## WORK TASK
Report only the number of lines in the records that contain the word "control".

## PROVIDED DATA
════
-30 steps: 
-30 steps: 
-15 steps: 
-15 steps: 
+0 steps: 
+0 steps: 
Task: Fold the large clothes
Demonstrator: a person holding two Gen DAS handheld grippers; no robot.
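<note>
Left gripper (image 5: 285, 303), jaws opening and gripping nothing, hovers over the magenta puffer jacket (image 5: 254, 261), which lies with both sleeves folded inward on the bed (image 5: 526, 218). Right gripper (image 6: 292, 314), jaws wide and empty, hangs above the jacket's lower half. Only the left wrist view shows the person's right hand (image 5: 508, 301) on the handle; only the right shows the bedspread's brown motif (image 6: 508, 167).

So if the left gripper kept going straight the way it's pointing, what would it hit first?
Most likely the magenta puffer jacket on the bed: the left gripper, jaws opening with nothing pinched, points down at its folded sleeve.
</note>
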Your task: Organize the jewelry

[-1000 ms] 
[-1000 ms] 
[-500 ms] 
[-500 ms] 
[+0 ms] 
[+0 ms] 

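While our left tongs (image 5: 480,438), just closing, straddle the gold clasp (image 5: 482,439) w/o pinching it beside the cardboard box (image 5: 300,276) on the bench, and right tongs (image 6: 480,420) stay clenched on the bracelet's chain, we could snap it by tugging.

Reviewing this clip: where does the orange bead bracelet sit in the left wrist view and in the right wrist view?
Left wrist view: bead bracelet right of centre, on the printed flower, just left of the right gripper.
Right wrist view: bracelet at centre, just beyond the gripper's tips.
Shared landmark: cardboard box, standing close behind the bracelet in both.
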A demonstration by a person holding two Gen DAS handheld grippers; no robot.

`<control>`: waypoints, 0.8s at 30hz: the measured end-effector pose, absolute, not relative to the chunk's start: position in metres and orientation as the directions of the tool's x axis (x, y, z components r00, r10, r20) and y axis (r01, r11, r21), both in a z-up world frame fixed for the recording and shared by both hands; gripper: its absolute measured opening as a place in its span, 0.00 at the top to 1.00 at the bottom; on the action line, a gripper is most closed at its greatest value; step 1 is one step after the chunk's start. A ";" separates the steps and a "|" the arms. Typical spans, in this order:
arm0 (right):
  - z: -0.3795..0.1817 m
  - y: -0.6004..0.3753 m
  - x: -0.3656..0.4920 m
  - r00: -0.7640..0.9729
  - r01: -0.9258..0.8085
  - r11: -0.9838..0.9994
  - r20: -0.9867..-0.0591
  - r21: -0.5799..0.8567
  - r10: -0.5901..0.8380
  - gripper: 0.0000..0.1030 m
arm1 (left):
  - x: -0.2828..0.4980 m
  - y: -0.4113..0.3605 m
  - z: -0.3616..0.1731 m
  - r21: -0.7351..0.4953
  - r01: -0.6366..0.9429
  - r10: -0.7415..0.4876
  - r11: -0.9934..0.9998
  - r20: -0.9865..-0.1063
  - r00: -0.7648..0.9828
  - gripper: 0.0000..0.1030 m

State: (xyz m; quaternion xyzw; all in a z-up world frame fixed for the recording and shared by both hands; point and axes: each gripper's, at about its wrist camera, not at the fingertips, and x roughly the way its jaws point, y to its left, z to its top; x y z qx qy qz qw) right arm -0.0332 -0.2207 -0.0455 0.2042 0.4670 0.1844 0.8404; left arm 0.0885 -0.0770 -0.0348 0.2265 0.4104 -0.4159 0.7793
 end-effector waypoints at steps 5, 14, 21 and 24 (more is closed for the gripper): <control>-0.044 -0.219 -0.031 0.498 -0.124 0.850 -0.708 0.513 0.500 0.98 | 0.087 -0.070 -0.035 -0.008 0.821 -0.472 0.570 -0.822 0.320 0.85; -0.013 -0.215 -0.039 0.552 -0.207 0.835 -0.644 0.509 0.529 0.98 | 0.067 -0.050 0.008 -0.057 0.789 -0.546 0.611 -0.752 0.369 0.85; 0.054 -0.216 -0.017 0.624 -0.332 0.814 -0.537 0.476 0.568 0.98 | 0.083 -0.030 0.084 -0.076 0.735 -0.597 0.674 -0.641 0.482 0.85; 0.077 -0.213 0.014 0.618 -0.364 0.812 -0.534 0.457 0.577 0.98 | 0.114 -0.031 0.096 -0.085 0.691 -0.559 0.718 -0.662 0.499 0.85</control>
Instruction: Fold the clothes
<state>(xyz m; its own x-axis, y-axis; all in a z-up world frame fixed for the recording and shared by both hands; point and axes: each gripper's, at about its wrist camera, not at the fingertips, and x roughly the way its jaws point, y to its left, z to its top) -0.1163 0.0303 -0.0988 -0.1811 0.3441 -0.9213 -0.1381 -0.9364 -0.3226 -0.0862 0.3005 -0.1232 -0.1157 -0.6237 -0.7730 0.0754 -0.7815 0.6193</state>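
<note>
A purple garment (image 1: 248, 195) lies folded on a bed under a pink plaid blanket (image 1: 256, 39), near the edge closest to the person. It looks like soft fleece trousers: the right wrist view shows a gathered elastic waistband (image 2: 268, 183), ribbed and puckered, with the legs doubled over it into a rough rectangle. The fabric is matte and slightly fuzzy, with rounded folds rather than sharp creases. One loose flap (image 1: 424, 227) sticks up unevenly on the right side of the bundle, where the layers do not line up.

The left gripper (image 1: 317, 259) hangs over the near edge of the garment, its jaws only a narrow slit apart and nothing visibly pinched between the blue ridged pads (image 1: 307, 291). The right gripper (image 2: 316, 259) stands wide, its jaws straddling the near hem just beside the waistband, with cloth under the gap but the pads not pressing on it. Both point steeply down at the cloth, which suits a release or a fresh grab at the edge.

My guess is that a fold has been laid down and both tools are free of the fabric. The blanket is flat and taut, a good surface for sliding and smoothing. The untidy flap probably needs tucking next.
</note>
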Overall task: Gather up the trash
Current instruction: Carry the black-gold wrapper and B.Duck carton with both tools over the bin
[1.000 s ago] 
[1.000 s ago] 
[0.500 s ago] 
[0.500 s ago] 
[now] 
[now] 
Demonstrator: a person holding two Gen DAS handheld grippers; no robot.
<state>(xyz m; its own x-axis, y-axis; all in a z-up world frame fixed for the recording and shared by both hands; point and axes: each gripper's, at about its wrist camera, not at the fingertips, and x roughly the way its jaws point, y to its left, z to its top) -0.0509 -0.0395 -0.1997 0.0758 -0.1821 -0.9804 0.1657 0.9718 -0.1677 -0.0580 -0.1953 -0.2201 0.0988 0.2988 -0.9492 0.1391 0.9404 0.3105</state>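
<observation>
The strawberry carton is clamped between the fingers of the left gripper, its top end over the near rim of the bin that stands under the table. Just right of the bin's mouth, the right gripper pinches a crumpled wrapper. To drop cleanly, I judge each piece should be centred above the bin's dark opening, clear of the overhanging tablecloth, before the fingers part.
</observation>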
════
## RESPONSE
2